▸ Requirement: Could the data below be copied out in full, word for word?
Content starts
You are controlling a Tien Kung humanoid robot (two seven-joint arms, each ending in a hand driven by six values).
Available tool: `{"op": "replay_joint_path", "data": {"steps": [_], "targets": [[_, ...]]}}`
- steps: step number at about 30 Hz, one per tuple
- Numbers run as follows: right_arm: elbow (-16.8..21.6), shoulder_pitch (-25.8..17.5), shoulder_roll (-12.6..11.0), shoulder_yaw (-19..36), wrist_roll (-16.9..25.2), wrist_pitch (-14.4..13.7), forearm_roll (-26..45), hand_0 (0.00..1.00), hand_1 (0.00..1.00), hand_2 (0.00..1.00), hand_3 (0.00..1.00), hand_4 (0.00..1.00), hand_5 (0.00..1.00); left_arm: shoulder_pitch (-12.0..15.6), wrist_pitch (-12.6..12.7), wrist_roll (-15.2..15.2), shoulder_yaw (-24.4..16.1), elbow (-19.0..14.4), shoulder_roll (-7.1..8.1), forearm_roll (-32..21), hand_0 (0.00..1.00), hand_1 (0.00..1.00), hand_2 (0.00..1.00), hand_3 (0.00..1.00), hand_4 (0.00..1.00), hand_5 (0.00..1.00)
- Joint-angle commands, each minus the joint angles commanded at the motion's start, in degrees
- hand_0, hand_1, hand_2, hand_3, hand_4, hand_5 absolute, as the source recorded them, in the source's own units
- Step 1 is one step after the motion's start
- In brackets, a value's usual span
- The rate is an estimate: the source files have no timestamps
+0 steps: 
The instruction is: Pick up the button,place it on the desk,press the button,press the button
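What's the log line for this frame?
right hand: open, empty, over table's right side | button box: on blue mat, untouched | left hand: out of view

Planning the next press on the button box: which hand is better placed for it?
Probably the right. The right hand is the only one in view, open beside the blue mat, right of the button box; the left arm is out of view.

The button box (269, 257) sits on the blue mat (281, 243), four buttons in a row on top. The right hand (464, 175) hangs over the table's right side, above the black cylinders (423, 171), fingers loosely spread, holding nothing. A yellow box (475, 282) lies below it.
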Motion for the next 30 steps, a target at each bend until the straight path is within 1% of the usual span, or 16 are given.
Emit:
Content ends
▸ Problem solution:
You are controlling a Tien Kung humanoid robot (two seven-joint arms, each ending in a hand driven by six values).
Available tool: `{"op": "replay_joint_path", "data": {"steps": [_], "targets": [[_, ...]]}}`
- steps: step number at about 30 Hz, one per tuple
- Numbers run as follows: right_arm: elbow (-16.8..21.6), shoulder_pitch (-25.8..17.5), shoulder_roll (-12.6..11.0), shoulder_yaw (-19..36), wrist_roll (-16.9..25.2), wrist_pitch (-14.4..13.7), forearm_roll (-26..45), hand_0 (0.00..1.00), hand_1 (0.00..1.00), hand_2 (0.00..1.00), hand_3 (0.00..1.00), hand_4 (0.00..1.00), hand_5 (0.00..1.00); left_arm: shoulder_pitch (-12.0..15.6), wrist_pitch (-12.6..12.7), wrist_roll (-15.2..15.2), shoulder_yaw (-24.4..16.1), elbow (-19.0..14.4), shoulder_roll (-7.1..8.1), forearm_roll (-32..21), hand_0 (0.00..1.00), hand_1 (0.00..1.00), hand_2 (0.00..1.00), hand_3 (0.00..1.00), hand_4 (0.00..1.00), hand_5 (0.00..1.00)
- Joint-angle commands, each minus the joint angles commanded at the motion's start, in degrees
- hand_0, hand_1, hand_2, hand_3, hand_4, hand_5 absolute, as the source recorded them, in the source's own units
- Step 1 is one step after the motion's start
- In brackets, a value's usual span
- The rate is an estimate: the source files have no timestamps
+0 steps: 
The instruction is: Pick up the button,place it on the desk,press the button,press the button
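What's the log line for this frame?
right hand: open, empty, over table's right side | button box: on blue mat, untouched | left hand: out of view

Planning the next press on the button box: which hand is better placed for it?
Probably the right. The right hand is the only one in view, open beside the blue mat, right of the button box; the left arm is out of view.

The button box (269, 257) sits on the blue mat (281, 243), four buttons in a row on top. The right hand (464, 175) hangs over the table's right side, above the black cylinders (423, 171), fingers loosely spread, holding nothing. A yellow box (475, 282) lies below it.
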Motion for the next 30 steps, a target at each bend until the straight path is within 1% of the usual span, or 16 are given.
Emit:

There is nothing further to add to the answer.